By Tim Cox
The city of Celina will pay nearly $80,000 to have Verizon bury a short stretch of telephone lines so a new car dealership can open there.
City officials are justifying the expense as an economic development incentive to help secure the 32 full-time jobs owner Bud Schoenleben plans to create by opening a Chrysler-Dodge-Jeep dealership at the site of the former Star Warehouse along U.S. 127 near Schunk Road. The stand of 10 utility poles slashes across the planned car lot.
The money will be paid from the Grand Lake tax increment finance (TIF) district.
Some city officials expressed frustration that Verizon is getting such a large amount of money for what essentially amounts to an improvement of the company's infrastructure.

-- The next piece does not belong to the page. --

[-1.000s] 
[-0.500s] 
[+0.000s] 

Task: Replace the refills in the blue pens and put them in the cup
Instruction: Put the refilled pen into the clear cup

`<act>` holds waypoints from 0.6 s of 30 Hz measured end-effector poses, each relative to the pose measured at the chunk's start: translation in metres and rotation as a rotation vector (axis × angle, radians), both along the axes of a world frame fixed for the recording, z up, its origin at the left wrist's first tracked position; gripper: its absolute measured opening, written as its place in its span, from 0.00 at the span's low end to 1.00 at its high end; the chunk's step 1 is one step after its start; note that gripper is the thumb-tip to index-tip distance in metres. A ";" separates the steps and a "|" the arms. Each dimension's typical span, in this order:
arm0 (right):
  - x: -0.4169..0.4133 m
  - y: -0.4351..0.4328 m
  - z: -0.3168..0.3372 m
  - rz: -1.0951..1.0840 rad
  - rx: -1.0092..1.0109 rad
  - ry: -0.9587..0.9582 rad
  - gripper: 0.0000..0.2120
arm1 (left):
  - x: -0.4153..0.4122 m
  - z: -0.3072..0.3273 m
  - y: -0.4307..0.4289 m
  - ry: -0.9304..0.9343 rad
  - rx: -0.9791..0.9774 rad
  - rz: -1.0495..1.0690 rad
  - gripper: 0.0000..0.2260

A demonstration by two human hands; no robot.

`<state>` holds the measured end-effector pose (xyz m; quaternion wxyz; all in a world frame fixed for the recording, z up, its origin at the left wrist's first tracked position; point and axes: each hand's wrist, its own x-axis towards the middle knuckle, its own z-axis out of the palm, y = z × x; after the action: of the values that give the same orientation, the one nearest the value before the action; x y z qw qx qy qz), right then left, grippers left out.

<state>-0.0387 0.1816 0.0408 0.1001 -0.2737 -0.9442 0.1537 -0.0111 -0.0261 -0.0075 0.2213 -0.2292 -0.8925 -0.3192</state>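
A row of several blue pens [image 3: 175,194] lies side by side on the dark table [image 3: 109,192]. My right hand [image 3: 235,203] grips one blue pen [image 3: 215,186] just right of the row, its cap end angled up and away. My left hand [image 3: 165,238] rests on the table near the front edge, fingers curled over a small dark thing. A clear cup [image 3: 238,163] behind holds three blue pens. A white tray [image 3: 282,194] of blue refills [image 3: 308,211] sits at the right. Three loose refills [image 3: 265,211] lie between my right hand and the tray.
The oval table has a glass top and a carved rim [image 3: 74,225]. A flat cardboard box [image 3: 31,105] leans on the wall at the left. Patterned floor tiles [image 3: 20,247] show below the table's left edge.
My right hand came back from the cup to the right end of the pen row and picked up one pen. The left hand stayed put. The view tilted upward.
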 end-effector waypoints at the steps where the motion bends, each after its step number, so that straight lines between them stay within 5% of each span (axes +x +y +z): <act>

City council passed first reading of an ordinance to make the payment from the TIF fund. They had planned to approve the ordinance as an emergency measure but were blocked from doing so because Councilman Ed Jeffries voted against it. Councilman Collin Bryan was absent, so council lacked the three-fourths majority necessary to pass an emergency issue. Jeffries said he supports the new development and appreciates Schoenleben's investment into the community but could not vote in favor of paying Verizon the $79,000 for the work.
"It rubs me the wrong way," Jeffries said of the "multi-billion dollar company" refusing to even negotiate the price of burying the lines. There are no city utilities or cable television lines on the Verizon-owned poles.
Safety-Service Director Jeff Hazel said Verizon must use overtime labor to do the work, which must be done during off-peak hours. The city is keeping the costs down somewhat by having city crews do the necessary trenching before Verizon crews move the lines. Without that agreement with the company, the bill likely would have approached $100,000, Hazel said.
Mayor Sharon LaRue joined Jeffries in expressing frustration with Verizon.
"It galls me a little bit that Verizon is going to be the recipient of this money," she said. (But) "I think we will get a good return on our investment."
Council's community betterment committee had recommended approval of the payment. Although some council members initially were wary of footing the bill for the burial of the lines, most came on board when viewing the long-term benefit. They point to the initial creation of 32 jobs and the investment of an estimated $3 million at the site as a welcome trade-off for an $80,000 expense.
"The positives of approving this far outweigh the negatives," Councilman Chris Mohler said. "I think we'd be silly not to vote for it."
Councilman Bill Sell questioned whether city officials might be setting a precedent. By approving Schoenleben's deal, they must be prepared to consider similar requests in the future.
"We need to be equitable in our extension of favors," Sell said.
Councilwoman Angie King compared the payment to the past extension of electric lines to help Celina Tent. The city has made other improvements in the past to benefit economic growth, Hazel said.